I enjoy walking labyrinths. Labyrinths are maze-like structures that have been used as spiritual tools for centuries. There are many of them around, and I am in the habit of trying to visit a lot of them. For more information about labyrinths, check out The Labyrinth Society. Find where labyrinths are in your area at the Worldwide Labyrinth Locator.
I walked this labyrinth yesterday, shortly after walking #36 at St. Mary’s Church. This labyrinth is in a beautiful spot, liminal, in the corner of a large field on the very edge of the woods. It is surrounded on two sides by garden plots, and on the other two by the edge of a meadow that stretches on through the horizon. My only complaint about this labyrinth is that there is no shade. It’s early afternoon in the summer, and the sun is beating down. Even though it’s not that hot today, I hate being out in the sun. The evil burning day-moon burns me. But I put on my hat, and prepared to enter the labyrinth anyway.
It’s a seven-circuit classical design, with small stones for a path and large (fist-sized or larger) rocks for the walls. The rocks are very diverse — on Unity’s website it says that the church’s members all brought them from their own homes. A beautiful idea.
Again, I had trouble coming up with a question to ask. After a few minutes of standing in the sun, I settled on asking this question of God: Will you go with me? While walking this morning’s labyrinth, I felt so strongly that I had a path to follow, and that I was indeed on that path. But now I really wanted some assurance that God would go with me on this journey. Sometimes I feel like I know all about God, but I don’t know God. Sometimes I feel like I can preach and teach all about God’s grace and love, but that it’s not for me – I’m just on the payroll. I want to know if I can trust that God is with me throughout the journey. To know if I’m just a hired hand, or if I’m loved too. I closed my eyes to prepare and pray and focus on the question.

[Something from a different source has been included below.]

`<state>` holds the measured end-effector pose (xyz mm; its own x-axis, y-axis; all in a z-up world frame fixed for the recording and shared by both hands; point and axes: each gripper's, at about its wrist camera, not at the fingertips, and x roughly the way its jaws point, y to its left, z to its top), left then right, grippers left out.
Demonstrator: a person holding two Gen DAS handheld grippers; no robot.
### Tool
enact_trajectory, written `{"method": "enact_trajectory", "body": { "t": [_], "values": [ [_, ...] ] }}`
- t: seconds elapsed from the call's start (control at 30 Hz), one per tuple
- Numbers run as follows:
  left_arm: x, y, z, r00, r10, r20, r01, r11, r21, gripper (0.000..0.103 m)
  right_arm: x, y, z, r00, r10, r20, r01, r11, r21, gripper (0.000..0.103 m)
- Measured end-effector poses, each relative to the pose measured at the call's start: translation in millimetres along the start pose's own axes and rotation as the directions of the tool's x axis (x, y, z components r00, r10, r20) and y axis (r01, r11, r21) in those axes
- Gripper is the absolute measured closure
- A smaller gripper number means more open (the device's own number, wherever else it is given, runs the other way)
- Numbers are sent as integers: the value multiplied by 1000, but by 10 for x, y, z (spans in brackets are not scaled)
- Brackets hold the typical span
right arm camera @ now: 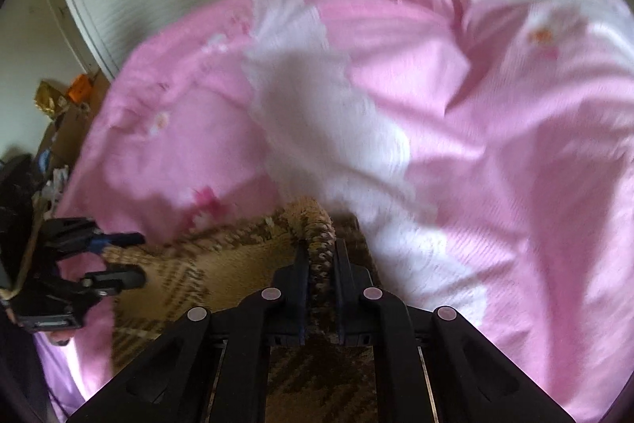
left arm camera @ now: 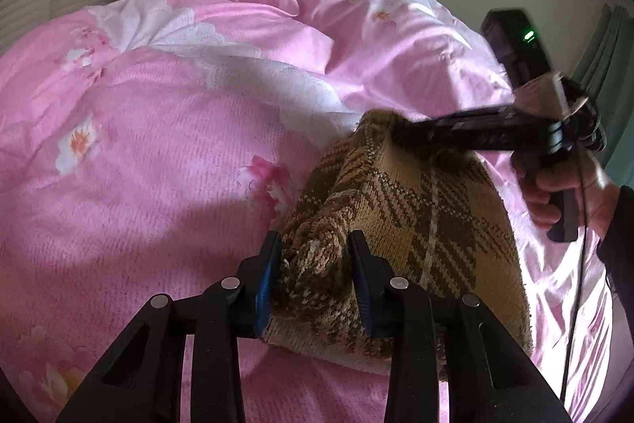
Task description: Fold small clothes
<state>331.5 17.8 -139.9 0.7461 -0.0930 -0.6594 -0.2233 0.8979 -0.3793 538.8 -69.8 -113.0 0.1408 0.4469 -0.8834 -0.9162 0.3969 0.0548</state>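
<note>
Left wrist view: knitted garment (left arm camera: pixel 400 224), tan with a dark-brown argyle/plaid pattern crossed by thin cream lines; fuzzy chenille-like pile, edges slightly frayed. It lay on the bed over a pink floral duvet (left arm camera: pixel 158 129), bunched into a hump rather than flat.

Left gripper (left arm camera: pixel 315 276): fingers partly closed, a thick gathered corner of the garment clamped between the blue-padded fingers (left arm camera: pixel 266 280); cloth filled the whole gap and bulged forward past the fingertips. Rest of the garment ran away from the fingers toward the right gripper (left arm camera: pixel 396 133), which bit the far upper edge of the cloth; a hand (left arm camera: pixel 554 193) held its handle. Motion blur there.

Right wrist view: right gripper (right arm camera: pixel 320 256) with fingers nearly together, pinching a narrow rolled ridge of the garment (right arm camera: pixel 190 280) that stood up between and beyond the fingertips. More knit passed beneath the gripper body. Left gripper (right arm camera: pixel 119 258) showed at the picture's left, fingers on the cloth's opposite end. Duvet (right arm camera: pixel 495 145) blurred; cluttered items (right arm camera: pixel 59 98) beside the bed's far-left edge, not identifiable.
</note>
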Motion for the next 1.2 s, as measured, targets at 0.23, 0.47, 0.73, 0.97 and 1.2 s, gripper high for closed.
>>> {"method": "enact_trajectory", "body": {
  "t": [0.23,0.47,0.73,0.97,1.2],
  "values": [
    [33,-28,7,1000,21,-2,-21,1000,18,59,86,-45,-132,999,-20,41,18,998,56,85],
    [-103,-98,58,999,36,38,-38,998,58,49,-182,101,-212,981,-162,104,154,984,85,68],
    [-366,-245,143,990,50,135,-72,984,163,32,-872,494,-531,889,-362,282,291,920,263,39],
    [-295,-360,136,997,-24,74,4,968,252,27,-936,978,-992,830,-491,263,348,826,443,38],
    [-184,-292,127,998,-57,24,49,968,248,28,-697,1126,-1324,808,-554,203,364,739,567,38]
  ]
}}
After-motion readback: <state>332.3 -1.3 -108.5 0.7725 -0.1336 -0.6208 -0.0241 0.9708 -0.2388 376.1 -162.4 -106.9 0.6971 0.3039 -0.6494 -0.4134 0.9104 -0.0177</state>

I opened my eyes and set foot into the labyrinth. Surprise: my eyesight seemed different, clearer somehow, everything with crisper edges. It was like getting a new eyeglass prescription, or like those particular days in autumn when the amber afternoon sun crystallizes everything. Surprise: I could hear an echo as my feet crunched on the stones beneath them. There was something more real about this moment, something more tangible, more effable.
As I walked, I noticed the amazing variety of the rocks marking the walls. There was a cornucopia of color, size, hardness, texture, shape. I felt like they were marking everywhere I’d ever been, and everywhere I’d ever go.
I heard a voice say: I am the Way. I am the path you walk. I am the rocks that guide you. I am the stones that hold you up. Of course I go with you. I am the journey.
When I reached the center, there were a few small shiny stones left there, an inch or two wide, with a magic marker left next to them. One said, “Peace.” One said, “Love.” One said, “All Lives Matter.” I sighed. Even here? Even in this place of such intense spirituality, someone had to write that? I pondered: what should I do? Just ignore it? Throw it in the woods? Cross out “All” and write “Black”? I looked out across the meadow. Maybe I should just leave it. This isn’t my home. The folks who walk this labyrinth aren’t my responsibility.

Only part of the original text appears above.